__Exercise brief__. Using the records below, quote only the span that opens with the line containing "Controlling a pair" and closes with the line containing "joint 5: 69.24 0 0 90", exactly and inclusively.

--------------------

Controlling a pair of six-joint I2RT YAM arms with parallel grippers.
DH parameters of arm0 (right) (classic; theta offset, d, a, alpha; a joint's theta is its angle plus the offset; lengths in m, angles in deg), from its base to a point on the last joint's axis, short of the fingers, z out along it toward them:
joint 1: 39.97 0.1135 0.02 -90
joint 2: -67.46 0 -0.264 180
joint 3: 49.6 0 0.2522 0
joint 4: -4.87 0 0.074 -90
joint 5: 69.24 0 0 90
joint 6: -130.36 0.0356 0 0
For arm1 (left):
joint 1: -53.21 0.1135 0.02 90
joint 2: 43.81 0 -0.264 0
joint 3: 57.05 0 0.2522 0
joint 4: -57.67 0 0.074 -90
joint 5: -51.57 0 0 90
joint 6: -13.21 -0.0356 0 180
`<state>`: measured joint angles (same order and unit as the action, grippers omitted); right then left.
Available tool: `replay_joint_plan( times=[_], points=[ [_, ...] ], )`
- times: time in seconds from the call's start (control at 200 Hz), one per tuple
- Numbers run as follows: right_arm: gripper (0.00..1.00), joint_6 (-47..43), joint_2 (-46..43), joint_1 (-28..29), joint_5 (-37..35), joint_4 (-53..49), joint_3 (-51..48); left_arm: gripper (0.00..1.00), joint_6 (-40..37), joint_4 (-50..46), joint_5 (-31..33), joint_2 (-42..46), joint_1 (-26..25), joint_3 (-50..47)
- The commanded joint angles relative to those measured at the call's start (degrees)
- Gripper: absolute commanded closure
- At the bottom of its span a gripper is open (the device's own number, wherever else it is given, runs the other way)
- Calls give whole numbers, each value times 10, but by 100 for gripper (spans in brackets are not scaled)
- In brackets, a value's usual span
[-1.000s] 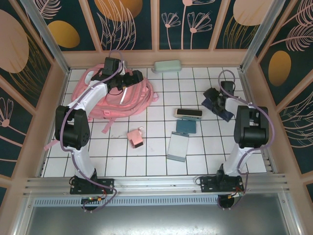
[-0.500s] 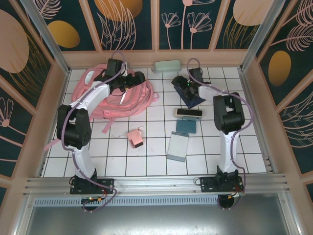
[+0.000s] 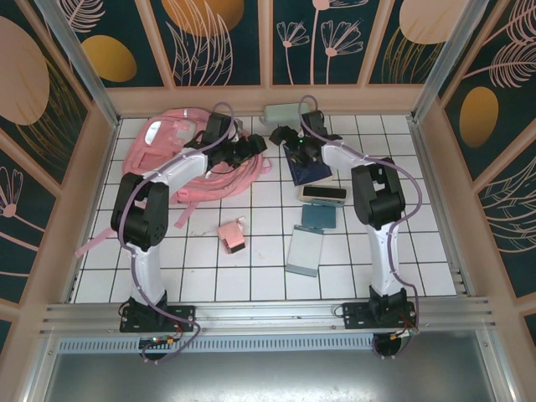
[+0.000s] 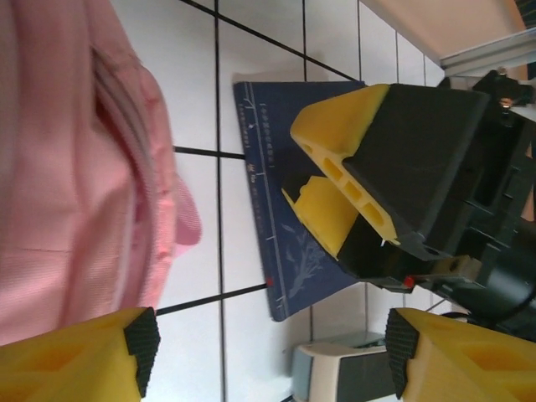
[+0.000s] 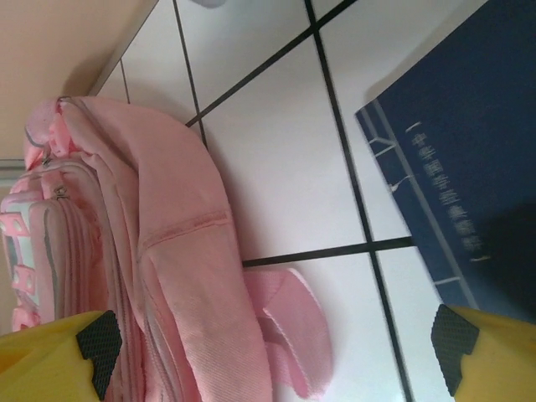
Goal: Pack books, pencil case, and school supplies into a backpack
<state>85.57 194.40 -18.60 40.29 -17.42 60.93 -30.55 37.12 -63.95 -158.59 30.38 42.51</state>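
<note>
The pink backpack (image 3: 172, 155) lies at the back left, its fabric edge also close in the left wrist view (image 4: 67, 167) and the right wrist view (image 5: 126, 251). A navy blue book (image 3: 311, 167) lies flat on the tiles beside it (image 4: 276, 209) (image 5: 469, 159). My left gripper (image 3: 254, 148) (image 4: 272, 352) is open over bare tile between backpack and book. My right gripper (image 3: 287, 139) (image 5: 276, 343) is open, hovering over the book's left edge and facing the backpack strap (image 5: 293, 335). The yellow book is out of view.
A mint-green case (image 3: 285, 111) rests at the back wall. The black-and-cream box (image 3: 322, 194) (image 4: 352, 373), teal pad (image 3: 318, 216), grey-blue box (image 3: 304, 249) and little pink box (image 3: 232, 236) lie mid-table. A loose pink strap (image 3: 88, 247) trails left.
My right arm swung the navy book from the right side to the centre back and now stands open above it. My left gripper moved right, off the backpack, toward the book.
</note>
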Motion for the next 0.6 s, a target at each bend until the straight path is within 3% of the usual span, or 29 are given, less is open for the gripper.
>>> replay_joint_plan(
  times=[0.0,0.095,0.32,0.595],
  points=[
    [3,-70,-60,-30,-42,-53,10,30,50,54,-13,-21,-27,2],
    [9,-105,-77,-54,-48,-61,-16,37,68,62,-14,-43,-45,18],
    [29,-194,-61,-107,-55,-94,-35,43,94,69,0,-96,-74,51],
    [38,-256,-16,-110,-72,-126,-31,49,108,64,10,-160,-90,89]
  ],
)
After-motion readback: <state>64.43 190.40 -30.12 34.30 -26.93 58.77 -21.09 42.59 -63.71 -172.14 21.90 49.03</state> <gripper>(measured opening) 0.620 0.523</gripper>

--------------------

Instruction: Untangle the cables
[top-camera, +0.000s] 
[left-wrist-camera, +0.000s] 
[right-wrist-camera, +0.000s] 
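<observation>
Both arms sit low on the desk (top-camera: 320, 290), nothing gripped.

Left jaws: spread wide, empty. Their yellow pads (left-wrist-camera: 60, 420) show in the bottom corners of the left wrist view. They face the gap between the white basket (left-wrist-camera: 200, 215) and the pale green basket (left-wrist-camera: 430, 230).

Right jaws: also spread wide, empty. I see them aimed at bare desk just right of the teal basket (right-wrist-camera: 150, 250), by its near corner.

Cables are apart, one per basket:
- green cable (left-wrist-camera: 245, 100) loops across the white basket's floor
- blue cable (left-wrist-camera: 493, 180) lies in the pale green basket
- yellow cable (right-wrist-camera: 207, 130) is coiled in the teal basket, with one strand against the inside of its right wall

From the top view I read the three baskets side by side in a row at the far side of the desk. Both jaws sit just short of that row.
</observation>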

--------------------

__Exercise result__.
Controlling a pair of six-joint I2RT YAM arms with parallel grippers.
DH parameters of arm0 (right) (classic; theta offset, d, a, alpha; a joint's theta is its angle plus the offset; lengths in m, angles in deg), from its base to a point on the last joint's axis, short of the fingers, z out along it toward them:
joint 1: 39.97 0.1135 0.02 -90
joint 2: -67.46 0 -0.264 180
joint 3: 49.6 0 0.2522 0
joint 4: -4.87 0 0.074 -90
joint 5: 69.24 0 0 90

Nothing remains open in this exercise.